* [Task goal] Check each line of the listing below for the word "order" and say how many lines have it. Nothing else should be written.

★ ★ ★ ★ ★

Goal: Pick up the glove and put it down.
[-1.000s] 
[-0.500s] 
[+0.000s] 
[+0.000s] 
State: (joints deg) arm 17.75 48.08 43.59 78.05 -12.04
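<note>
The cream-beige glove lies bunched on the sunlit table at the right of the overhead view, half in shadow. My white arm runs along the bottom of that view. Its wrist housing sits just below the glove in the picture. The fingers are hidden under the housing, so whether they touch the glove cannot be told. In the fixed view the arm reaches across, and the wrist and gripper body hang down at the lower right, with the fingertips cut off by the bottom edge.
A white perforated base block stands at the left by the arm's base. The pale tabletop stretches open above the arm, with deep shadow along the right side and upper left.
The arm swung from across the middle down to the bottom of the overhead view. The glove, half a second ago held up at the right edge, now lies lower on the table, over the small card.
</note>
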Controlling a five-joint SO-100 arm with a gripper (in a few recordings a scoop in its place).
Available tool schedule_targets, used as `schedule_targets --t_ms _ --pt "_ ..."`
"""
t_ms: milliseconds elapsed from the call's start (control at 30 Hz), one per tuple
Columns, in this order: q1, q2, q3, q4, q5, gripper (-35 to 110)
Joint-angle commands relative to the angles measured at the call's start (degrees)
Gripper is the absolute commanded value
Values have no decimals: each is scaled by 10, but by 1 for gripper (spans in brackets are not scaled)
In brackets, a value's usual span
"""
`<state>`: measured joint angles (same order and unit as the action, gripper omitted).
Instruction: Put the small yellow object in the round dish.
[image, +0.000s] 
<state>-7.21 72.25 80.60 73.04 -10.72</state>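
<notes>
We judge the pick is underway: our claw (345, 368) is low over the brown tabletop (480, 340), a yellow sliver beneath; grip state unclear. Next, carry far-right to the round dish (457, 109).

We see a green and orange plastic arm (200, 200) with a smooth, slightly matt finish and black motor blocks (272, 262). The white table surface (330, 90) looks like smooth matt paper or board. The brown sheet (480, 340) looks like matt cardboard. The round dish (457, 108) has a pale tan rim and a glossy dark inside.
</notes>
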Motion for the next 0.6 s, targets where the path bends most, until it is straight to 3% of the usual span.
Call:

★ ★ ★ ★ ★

* [Answer for the task] 2